The task: Print all of the data exactly, with no line missing.

Provided material:
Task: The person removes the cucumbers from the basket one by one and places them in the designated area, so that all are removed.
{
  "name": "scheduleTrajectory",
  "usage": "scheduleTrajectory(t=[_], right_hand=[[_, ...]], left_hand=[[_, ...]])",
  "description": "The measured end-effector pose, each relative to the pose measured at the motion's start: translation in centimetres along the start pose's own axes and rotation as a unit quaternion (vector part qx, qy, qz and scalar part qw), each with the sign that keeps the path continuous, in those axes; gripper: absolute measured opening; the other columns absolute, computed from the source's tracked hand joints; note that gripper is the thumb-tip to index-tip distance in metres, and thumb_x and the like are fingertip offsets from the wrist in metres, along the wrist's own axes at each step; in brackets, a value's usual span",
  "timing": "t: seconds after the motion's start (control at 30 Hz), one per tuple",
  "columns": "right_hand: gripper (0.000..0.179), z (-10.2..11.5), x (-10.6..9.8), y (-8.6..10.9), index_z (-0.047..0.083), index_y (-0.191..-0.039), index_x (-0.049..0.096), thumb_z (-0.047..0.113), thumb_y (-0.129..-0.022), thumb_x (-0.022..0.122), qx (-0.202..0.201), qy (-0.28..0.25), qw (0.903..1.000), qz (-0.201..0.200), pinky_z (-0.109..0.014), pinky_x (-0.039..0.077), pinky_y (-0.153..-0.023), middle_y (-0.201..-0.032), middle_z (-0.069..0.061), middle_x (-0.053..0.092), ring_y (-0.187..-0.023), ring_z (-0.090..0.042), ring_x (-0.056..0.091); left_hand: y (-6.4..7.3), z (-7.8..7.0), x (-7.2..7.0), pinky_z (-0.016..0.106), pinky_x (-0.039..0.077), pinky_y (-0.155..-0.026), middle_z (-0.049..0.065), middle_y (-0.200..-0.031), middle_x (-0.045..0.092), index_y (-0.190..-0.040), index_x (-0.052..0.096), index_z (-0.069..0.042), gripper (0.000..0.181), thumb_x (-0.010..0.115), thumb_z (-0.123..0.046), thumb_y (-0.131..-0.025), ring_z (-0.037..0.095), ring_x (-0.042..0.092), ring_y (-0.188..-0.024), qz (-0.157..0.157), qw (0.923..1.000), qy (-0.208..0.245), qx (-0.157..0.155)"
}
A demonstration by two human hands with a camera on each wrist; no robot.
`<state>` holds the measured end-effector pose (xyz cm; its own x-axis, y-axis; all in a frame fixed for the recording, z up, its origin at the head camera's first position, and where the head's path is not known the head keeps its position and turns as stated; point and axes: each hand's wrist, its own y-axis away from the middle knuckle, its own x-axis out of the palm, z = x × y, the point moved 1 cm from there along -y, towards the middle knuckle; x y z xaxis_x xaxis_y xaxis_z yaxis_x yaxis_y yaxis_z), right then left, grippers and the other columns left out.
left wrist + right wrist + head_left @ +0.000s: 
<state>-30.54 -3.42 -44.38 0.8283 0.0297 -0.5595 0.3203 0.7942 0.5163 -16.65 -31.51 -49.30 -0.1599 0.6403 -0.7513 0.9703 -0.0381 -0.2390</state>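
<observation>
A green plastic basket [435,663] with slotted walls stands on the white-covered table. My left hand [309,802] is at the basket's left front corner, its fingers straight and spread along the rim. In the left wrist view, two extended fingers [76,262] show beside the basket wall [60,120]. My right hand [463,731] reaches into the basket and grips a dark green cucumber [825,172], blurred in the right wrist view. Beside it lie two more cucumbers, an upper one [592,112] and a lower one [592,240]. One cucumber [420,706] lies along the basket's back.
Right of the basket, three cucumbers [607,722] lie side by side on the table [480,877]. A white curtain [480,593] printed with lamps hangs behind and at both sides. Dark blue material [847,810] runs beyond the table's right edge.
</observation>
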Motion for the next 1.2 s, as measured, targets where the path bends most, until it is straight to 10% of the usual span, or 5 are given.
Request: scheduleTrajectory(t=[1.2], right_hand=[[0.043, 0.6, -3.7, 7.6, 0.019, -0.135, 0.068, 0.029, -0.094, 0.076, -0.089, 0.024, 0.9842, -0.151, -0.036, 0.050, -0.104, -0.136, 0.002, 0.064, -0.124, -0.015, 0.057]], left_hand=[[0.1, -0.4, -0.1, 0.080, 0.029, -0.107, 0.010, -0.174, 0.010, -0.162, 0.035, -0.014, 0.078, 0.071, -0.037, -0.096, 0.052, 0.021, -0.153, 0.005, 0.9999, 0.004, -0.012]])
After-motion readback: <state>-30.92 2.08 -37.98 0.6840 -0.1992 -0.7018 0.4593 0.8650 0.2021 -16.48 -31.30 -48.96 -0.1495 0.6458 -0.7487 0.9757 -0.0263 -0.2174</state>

Task response:
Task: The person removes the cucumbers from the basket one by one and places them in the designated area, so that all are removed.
{
  "name": "scheduleTrajectory",
  "usage": "scheduleTrajectory(t=[_], right_hand=[[_, ...]], left_hand=[[_, ...]])",
  "description": "The measured end-effector pose, each relative to the pose measured at the motion's start: translation in centimetres along the start pose's own axes and rotation as a unit quaternion (vector part qx, qy, qz and scalar part qw), each with the sign that keeps the path continuous, in those axes; gripper: absolute measured opening; the other columns absolute, computed from the source's tracked hand joints; note that gripper is the thumb-tip to index-tip distance in metres, and thumb_x and the like are fingertip offsets from the wrist in metres, along the wrist's own axes at each step; in brackets, a value's usual span",
  "timing": "t: seconds after the motion's start (control at 30 Hz), one per tuple",
  "columns": "right_hand: gripper (0.000..0.179), z (-10.2..11.5), x (-10.6..9.8), y (-8.6..10.9), index_z (-0.047..0.083), index_y (-0.191..-0.039), index_x (-0.049..0.096), thumb_z (-0.047..0.113), thumb_y (-0.129..-0.022), thumb_x (-0.022..0.122), qx (-0.202..0.201), qy (-0.28..0.25), qw (0.903..1.000), qz (-0.201..0.200), pinky_z (-0.109..0.014), pinky_x (-0.039..0.077), pinky_y (-0.153..-0.023), middle_y (-0.201..-0.032), middle_z (-0.069..0.061), middle_x (-0.053..0.092), ring_y (-0.187..-0.023), ring_z (-0.090..0.042), ring_x (-0.056..0.091); left_hand: y (-6.4..7.3), z (-7.8..7.0), x (-7.2..7.0), pinky_z (-0.016..0.106), pinky_x (-0.039..0.077), pinky_y (-0.155..-0.026), middle_z (-0.049..0.065), middle_y (-0.200..-0.031), middle_x (-0.045..0.092), index_y (-0.190..-0.040), index_x (-0.052..0.096), index_z (-0.069..0.042), gripper (0.000..0.181), thumb_x (-0.010..0.115), thumb_z (-0.123..0.046), thumb_y (-0.131..-0.025), ring_z (-0.037..0.095), ring_x (-0.042..0.092), ring_y (-0.188..-0.024), qz (-0.157..0.157), qw (0.923..1.000), qy (-0.208..0.245), qx (-0.157..0.155)"
}
A demonstration by two human hands with a camera on each wrist; no robot.
`<state>` holds the measured end-effector pose (xyz cm; its own x-axis, y-axis; all in a frame fixed for the recording, z up, its origin at the head camera's first position, and where the head's path is not known the head keeps its position and turns as stated; point and axes: each hand's wrist, its own y-axis away from the middle knuckle, its own x-axis out of the palm, z = x × y, the point moved 1 cm from there along -y, towards the middle knuckle; x y z xaxis_x xaxis_y xaxis_z yaxis_x yaxis_y yaxis_z), right then left, grippers and the other columns left out.
left wrist + right wrist + head_left @ +0.000s: 
<state>-30.54 -3.42 -44.38 0.8283 0.0297 -0.5595 0.3203 0.7942 0.5163 -16.65 -31.51 -49.30 -0.1599 0.6403 -0.7513 0.9703 -0.0381 -0.2390</state>
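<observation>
A green plastic basket [435,663] with slotted walls stands on the white-covered table. My left hand [309,802] is at the basket's left front corner, its fingers straight and spread along the rim. In the left wrist view, two extended fingers [76,262] show beside the basket wall [60,120]. My right hand [463,731] reaches into the basket and grips a dark green cucumber [825,172], blurred in the right wrist view. Beside it lie two more cucumbers, an upper one [592,112] and a lower one [592,240]. One cucumber [420,706] lies along the basket's back.
Right of the basket, three cucumbers [607,722] lie side by side on the table [480,877]. A white curtain [480,593] printed with lamps hangs behind and at both sides. Dark blue material [847,810] runs beyond the table's right edge.
</observation>
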Motion for the next 1.2 s, as measured, targets where the path bends most, until it is straight to 10% of the usual span, or 5 are given.
Request: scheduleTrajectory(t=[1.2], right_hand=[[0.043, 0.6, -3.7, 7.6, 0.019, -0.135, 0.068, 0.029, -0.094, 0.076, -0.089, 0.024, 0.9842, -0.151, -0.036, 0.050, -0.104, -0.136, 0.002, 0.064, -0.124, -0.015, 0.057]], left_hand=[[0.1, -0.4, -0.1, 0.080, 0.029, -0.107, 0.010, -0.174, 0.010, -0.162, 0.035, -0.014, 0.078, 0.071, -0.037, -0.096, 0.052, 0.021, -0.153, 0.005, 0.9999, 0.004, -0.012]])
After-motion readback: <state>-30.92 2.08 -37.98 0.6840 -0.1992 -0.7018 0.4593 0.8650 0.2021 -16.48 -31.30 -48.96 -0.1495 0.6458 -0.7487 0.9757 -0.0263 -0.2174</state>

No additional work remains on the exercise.